## WORK TASK:
After locating the line with "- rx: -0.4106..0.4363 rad" in the data that follows, return it and every later line exactly, up to and including the line with "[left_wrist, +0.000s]".

[Dataset entries]
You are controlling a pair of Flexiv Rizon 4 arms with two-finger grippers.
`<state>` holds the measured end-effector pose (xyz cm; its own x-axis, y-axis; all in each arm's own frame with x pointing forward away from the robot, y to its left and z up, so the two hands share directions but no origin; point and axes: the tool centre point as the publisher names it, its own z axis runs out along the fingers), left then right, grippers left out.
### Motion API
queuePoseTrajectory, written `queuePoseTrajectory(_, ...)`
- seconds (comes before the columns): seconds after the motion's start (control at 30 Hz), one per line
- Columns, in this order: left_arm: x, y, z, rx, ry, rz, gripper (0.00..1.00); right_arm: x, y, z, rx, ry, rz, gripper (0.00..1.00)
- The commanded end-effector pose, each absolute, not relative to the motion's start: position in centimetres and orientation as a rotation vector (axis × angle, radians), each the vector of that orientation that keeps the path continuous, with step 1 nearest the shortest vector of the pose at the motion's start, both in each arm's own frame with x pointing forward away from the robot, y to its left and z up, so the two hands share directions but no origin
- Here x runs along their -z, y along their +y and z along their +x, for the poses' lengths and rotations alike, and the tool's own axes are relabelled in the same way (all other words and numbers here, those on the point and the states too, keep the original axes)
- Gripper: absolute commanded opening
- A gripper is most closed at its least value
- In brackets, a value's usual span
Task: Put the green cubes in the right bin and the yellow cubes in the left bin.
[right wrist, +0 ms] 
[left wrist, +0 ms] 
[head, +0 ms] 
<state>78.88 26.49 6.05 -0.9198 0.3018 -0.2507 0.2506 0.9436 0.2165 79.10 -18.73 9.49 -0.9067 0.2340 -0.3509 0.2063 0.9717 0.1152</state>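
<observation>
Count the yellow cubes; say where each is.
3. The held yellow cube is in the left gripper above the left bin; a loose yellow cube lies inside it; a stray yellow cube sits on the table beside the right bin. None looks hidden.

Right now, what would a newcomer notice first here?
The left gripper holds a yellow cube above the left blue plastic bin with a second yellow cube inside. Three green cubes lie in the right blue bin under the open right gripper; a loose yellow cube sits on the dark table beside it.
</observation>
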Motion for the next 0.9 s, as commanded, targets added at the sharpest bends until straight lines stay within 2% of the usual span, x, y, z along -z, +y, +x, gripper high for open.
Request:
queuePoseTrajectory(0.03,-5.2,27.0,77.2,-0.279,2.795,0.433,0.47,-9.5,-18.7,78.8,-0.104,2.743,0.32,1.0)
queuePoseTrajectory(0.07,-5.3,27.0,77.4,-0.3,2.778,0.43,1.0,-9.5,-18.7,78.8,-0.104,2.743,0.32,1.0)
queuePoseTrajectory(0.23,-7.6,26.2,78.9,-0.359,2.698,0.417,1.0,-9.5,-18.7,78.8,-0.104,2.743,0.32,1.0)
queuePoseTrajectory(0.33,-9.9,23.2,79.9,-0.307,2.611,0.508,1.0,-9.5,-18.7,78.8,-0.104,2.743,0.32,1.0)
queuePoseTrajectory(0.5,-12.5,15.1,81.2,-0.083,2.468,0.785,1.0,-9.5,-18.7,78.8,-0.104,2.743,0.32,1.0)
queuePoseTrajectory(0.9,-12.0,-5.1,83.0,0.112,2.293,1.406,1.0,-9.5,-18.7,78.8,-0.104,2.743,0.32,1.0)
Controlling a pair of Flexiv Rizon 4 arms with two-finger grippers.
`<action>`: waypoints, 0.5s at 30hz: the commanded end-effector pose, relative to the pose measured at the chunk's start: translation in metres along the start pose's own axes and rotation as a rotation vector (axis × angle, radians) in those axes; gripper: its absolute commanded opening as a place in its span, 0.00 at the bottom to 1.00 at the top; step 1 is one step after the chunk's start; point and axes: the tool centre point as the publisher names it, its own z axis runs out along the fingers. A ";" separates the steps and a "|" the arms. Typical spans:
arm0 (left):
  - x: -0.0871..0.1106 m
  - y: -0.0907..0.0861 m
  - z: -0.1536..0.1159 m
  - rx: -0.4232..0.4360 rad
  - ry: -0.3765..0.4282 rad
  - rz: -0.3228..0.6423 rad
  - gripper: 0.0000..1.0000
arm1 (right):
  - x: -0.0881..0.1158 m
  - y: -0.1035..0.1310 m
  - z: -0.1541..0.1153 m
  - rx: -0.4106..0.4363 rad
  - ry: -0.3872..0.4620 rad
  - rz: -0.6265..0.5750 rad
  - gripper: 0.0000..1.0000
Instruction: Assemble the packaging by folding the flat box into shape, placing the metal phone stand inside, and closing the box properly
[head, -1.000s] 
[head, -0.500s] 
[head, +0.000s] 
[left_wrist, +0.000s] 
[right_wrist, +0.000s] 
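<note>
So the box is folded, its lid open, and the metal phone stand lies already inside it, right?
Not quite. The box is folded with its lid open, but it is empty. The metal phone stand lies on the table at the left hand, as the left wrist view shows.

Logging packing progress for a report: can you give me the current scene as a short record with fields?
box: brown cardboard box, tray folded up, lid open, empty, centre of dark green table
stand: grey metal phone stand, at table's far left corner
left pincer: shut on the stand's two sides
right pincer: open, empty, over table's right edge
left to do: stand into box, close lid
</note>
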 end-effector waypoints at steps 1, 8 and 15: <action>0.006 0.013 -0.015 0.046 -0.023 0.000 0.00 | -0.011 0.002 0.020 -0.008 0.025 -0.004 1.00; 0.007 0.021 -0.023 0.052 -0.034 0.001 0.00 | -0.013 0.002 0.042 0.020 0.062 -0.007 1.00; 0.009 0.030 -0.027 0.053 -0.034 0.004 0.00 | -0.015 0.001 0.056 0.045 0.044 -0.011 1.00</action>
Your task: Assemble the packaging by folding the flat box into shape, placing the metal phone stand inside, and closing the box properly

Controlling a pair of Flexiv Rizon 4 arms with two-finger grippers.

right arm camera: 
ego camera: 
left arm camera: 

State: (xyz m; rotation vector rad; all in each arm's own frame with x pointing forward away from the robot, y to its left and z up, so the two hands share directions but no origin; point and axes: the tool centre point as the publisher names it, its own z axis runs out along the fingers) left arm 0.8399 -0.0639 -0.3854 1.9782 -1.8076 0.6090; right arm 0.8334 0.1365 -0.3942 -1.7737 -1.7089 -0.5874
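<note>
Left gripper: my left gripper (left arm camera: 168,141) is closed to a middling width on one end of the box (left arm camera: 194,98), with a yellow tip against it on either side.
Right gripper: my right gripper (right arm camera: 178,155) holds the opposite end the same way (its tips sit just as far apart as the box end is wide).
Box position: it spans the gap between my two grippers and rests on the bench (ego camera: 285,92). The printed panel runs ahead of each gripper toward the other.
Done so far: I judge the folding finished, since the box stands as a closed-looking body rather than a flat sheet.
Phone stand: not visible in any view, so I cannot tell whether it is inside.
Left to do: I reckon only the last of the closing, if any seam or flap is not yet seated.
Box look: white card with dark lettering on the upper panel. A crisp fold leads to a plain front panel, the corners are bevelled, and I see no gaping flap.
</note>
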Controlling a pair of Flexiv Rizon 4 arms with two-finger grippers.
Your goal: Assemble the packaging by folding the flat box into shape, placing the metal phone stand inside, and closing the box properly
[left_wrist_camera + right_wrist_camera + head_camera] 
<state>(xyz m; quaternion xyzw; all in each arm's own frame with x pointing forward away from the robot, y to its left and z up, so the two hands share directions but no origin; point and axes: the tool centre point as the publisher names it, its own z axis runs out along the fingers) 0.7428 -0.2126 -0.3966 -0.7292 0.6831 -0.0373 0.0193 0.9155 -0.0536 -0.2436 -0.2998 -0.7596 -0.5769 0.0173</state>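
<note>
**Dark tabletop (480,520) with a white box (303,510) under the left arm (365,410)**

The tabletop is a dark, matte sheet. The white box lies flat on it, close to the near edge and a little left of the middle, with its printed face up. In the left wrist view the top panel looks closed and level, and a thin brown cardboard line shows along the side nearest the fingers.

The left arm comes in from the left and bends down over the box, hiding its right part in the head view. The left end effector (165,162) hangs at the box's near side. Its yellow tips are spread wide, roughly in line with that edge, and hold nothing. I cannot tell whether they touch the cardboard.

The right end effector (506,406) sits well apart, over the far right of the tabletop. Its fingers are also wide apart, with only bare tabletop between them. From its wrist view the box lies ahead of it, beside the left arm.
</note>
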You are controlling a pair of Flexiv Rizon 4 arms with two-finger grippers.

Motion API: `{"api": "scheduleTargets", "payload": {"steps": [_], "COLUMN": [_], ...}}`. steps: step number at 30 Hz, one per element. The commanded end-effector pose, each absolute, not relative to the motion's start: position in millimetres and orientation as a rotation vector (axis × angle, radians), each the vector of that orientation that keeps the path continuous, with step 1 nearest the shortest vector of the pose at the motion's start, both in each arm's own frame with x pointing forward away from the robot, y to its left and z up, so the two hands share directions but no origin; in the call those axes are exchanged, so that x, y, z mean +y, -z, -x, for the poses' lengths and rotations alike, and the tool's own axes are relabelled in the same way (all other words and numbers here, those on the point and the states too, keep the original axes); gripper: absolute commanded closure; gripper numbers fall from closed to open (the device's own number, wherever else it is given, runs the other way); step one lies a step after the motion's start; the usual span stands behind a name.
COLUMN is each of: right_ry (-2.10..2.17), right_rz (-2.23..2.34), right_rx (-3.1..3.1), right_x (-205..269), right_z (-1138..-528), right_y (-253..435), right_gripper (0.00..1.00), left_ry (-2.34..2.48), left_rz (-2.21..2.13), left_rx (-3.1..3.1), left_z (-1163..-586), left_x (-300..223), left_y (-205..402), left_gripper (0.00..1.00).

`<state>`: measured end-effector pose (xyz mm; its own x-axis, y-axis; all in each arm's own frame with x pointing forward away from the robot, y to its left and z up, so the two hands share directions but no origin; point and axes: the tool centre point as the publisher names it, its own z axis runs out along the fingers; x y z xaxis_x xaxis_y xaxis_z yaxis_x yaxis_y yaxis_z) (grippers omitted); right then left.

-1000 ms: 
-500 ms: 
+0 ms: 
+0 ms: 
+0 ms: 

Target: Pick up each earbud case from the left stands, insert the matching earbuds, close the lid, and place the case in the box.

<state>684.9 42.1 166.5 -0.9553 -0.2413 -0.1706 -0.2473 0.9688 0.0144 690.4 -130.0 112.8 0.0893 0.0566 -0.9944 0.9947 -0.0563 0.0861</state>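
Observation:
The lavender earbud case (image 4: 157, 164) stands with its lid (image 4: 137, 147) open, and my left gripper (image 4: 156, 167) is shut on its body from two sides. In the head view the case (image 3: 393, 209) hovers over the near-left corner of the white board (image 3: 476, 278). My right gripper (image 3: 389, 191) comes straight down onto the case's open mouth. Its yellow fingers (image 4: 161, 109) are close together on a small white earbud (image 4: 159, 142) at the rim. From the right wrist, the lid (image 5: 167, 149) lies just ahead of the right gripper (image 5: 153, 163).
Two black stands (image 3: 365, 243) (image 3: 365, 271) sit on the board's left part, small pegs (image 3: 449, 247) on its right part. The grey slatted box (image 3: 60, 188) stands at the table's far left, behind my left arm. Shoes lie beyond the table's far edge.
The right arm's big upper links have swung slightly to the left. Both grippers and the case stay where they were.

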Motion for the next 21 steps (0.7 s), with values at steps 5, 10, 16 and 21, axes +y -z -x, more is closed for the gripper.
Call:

## ANSWER TO THIS EXERCISE:
  - rx: -0.4106..0.4363 rad
  - ry: -0.3872..0.4620 rad
  - rz: -0.6265..0.5750 rad
  - gripper: 0.0000..1.0000
Instruction: Assemble the packaging by folding the flat box into shape, placing the metal phone stand inside, and closing the box properly
[head, -1.000s] 
[head, -0.500s] 
[head, +0.000s] 
[left_wrist, +0.000s] 

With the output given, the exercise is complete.